Sehr geehrte Damen und Herren,

Mein Name ist Ilse Liszt. Ich bin seit 35 Jahren in Wien als Sonderpädagogin tätig, einige Jahre arbeitete ich an diversen Sonderschulen, dann viele Jahre in Integrationsklassen, nun bin ich als Stützlehrerin in zwei Volksschulen tätig.

Mit großer Bestürzung und Sorge nehme ich das Vorhaben zur Kenntnis, im Rahmen der Bildungsreform, die Zentren für Inklusion und Sonderpädagogik (ZIS) aufzulösen.

In den vergangenen drei Jahrzehnten konnten sich durch den Einsatz vieler sehr engagierter Menschen aus den Sonderschulen Zentren entwickeln, die mittlerweile ein vielschichtiges, inklusiv arbeitendes, sehr kompetentes Netzwerk bilden.
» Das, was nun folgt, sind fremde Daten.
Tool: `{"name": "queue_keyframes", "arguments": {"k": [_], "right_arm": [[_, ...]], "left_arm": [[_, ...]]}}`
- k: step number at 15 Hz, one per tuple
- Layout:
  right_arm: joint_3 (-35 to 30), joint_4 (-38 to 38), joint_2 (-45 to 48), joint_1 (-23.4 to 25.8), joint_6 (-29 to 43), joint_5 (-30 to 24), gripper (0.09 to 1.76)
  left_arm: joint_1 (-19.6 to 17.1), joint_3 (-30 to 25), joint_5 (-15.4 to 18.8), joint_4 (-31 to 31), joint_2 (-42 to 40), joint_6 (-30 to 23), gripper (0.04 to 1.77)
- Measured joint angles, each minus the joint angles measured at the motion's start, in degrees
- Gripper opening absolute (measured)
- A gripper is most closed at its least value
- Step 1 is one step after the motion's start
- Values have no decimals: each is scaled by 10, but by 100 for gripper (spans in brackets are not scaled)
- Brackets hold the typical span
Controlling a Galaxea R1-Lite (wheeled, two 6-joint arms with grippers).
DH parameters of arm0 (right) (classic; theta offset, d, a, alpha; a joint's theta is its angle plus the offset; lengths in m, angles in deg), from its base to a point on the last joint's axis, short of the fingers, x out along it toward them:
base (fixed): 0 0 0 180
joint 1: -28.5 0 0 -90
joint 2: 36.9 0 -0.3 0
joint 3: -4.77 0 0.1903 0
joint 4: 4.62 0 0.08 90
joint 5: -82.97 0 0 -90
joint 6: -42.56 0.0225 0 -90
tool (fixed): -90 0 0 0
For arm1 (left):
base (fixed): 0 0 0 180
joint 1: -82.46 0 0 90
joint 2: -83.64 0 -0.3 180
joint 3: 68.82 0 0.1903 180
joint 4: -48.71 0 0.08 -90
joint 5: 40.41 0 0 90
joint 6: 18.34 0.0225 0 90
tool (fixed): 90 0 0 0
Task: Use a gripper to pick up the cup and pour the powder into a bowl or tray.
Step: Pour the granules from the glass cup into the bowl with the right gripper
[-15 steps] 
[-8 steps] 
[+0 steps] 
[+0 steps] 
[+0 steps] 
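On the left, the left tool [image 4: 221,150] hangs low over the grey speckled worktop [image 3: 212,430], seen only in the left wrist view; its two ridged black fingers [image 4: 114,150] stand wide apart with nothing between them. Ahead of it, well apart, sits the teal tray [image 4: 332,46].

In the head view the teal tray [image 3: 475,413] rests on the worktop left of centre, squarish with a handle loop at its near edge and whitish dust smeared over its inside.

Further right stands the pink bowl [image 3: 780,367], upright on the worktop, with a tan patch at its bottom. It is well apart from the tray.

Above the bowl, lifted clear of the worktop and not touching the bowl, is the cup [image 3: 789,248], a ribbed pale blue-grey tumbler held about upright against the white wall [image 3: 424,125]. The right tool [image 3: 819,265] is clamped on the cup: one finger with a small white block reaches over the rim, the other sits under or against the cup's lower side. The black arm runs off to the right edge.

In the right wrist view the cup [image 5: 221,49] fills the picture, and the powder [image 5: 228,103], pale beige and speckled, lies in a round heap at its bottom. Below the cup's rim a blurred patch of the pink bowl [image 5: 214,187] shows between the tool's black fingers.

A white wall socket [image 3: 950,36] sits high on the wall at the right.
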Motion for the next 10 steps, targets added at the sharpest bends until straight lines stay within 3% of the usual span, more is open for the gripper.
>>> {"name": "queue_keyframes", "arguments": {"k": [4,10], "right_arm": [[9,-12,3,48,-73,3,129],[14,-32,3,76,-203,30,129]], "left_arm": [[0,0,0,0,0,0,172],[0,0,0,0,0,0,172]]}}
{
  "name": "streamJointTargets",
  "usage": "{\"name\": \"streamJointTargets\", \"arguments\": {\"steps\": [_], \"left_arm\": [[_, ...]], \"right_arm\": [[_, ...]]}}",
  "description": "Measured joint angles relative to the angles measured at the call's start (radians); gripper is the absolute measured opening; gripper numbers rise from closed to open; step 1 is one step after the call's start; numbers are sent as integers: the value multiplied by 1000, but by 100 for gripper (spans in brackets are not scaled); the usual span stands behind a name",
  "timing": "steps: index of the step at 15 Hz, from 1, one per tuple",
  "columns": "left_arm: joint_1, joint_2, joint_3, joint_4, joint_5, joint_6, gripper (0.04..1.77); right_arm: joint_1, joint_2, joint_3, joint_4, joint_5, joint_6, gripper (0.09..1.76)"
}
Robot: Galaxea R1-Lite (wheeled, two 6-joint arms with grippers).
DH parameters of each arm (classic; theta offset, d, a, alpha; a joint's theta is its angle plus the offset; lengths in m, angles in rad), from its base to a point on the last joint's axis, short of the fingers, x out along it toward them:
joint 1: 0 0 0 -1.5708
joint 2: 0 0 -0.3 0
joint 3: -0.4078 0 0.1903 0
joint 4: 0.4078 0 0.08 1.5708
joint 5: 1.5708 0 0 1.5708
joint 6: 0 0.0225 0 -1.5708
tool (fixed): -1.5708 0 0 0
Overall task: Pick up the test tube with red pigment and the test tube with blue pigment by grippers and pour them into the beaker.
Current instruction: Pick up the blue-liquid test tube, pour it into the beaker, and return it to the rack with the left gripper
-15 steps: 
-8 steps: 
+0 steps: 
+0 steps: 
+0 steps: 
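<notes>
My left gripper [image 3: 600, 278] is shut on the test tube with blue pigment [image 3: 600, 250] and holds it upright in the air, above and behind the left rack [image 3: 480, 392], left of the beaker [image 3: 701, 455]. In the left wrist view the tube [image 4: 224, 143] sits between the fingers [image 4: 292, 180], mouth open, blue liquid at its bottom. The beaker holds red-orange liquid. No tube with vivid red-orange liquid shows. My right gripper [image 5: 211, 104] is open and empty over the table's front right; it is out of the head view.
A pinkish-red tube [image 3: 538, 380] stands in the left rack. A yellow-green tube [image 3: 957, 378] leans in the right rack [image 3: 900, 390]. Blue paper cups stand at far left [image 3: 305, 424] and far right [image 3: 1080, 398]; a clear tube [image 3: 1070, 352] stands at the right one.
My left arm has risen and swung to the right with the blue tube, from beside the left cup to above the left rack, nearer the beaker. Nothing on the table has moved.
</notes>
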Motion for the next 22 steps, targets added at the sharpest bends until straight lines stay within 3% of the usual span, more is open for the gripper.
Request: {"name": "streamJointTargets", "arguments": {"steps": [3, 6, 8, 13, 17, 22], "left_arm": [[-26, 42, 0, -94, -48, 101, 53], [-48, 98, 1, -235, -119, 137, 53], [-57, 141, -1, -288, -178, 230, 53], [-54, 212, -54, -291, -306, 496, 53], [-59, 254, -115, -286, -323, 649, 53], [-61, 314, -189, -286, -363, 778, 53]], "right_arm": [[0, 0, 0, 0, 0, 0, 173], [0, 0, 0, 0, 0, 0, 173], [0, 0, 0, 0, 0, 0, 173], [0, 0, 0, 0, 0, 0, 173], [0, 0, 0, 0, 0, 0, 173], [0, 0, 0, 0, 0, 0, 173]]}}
Hier findet sowohl Fortbildung, als auch Erfahrungsaustausch und Beratung in den unterschiedlichsten Settings statt. Sie sind Anlaufstelle sowohl für Lehrerinnen als auch für Eltern. Die Zentren bilden eine, für mich nicht mehr wegzudenkende, Struktur auf dem Weg zur „Inklusiven Schule“. Inklusive Pädagogik bedeutet für mich, dass allen Kindern die gleichen Chancen auf Bildung gegeben werden. Man muss für Kinder mit besonderen Bedürfnissen auch besondere Ressourcen bereitstellen. Für manche Kinder wird es auch weiterhin notwendig sein, einen besonderen Schulplatz zur Verfügung zu haben. Nur durch die Beseitigung des Wortes „Sonderpädagogik“ kann man die Probleme und Fragestellungen nicht zum Verschwinden bringen.

Ich kann mir nicht vorstellen, dass das Schließen der ZIS eine gut überlegte, pädagogisch durchdachte Entscheidung ist. Viel mehr sieht es so aus, als wäre diese Entscheidung Resultat von Einsparungsüberlegungen. Das wäre  verantwortungslos und kurzsichtig. Um ein inklusives Schulsystem aus- und aufzubauen, brauchen wir ein gut funktionierendes Unterstützungssystem, das in eine Struktur eingebunden ist, in der Erfahrungsaustausch und Vernetzung weiterhin möglich bleiben.

Es wäre wichtig, zu überlegen, wie und wohin sich unsere Gesellschaft entwickeln soll. Die Schule trägt eine sehr große Verantwortung.

Ich bitte sie dringend, im Sinne der Kinder und unserer Gesellschaft von einer Auflösung der Zentren für Inklusion und Sonderpädagogik Abstand zu nehmen!